Technical Escalation Engineer at VAST Data
Dallas, TX 75215
About the Job
VAST Data is looking for a Technical Escalation Engineer to join our growing team!
This is a great opportunity to be part of one of the fastest-growing infrastructure companies in history, an organization that is in the center of the hurricane being created by the revolution in artificial intelligence.
"VASTs data management vision is the future of the market." - Forbes
VAST Data is the data platform company for the AI era. We are building the enterprise software infrastructure to capture, catalog, refine, enrich, and protect massive datasets and make them available for real-time data analysis and AI training and inference. Designed from the ground up to make AI simple to deploy and manage, VAST takes the cost and complexity out of deploying enterprise and AI infrastructure across data center, edge, and cloud.
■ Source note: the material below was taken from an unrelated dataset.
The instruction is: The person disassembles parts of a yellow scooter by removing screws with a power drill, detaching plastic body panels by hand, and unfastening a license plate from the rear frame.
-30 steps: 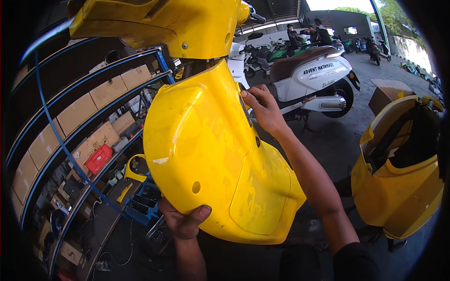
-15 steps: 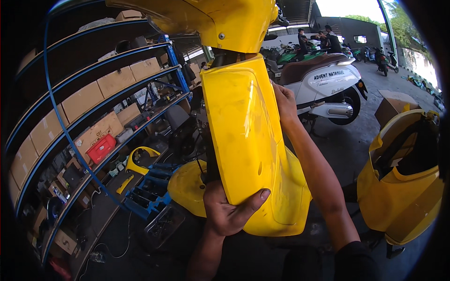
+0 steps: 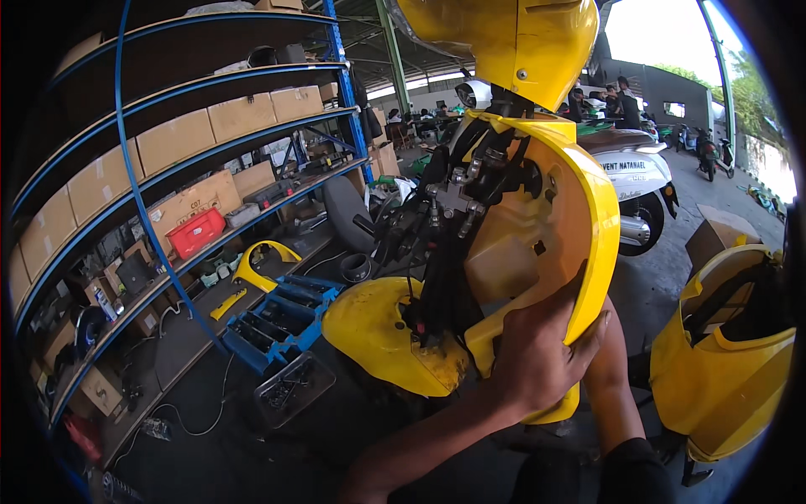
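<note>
My left hand (image 3: 537,353) grips the lower edge of the yellow front panel (image 3: 546,227), fingers wrapped over the rim and palm against the inner face. The panel stands nearly upright directly above and ahead of this hand, swung open so that its hollow inner side faces me. My right forearm (image 3: 609,378) rises behind the panel's lower right edge; the right hand itself is hidden behind the panel, and I cannot tell whether it is clenched or released.

Just left of the panel, the black wiring and steering column (image 3: 445,244) are exposed. The yellow front fender (image 3: 386,336) sits below them, near my left hand but apart from it. The yellow headlight cowl (image 3: 504,42) sits above the panel's top edge.

A blue parts crate (image 3: 277,323) lies on the floor to the left, beside blue shelves (image 3: 151,168) loaded with cardboard boxes. Another yellow scooter body (image 3: 722,370) stands to the right. A white scooter (image 3: 638,185) is parked beyond the panel.
</note>
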Demonstrator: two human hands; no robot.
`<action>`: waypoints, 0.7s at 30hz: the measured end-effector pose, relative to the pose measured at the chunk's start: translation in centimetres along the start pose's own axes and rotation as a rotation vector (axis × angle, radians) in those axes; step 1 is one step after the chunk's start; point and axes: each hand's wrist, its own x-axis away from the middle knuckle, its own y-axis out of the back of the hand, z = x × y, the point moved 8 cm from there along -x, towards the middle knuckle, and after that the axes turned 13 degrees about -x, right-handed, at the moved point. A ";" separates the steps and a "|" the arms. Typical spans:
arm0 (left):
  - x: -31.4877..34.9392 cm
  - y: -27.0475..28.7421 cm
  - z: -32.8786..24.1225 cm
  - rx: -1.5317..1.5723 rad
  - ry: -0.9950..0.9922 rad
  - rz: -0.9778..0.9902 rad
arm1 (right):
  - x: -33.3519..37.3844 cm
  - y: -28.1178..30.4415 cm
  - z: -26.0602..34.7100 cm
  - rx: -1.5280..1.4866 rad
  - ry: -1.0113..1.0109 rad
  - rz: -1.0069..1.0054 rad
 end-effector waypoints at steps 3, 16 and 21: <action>0.0 -1.4 0.5 -0.021 -0.044 -0.028 | 1.6 1.7 0.7 0.032 0.017 -0.011; 1.5 -3.3 3.5 -0.078 -0.107 -0.073 | 0.8 2.1 0.9 0.078 0.052 0.008; -0.6 -7.0 1.4 -0.045 -0.068 -0.238 | -0.5 1.9 3.9 0.156 0.126 0.021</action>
Our success has been built through intense innovation, a customer-first mentality and a team of fearless VASTronauts who leverage their skills & experiences to make real market impact. This is an opportunity to be a key contributor at a pivotal time in our company’s growth and at a pivotal point in computing history.
Summary
As a Technical Escalation Engineer, you will be responsible for monitoring and maintaining the health and performance of our fleet of installed clusters. You will work in a 24/7 network operations center-style environment, ensuring the availability, reliability, and security of services. This role involves real-time monitoring, incident detection, incident management, incident resolution, and clear written and verbal communication with other teams and stakeholders.
The Role
- Monitor clusters using internal monitoring tools to detect and troubleshoot issues promptly.
- Respond to alerts and incidents in a timely manner, following standard operating procedures (SOPs) and escalation processes.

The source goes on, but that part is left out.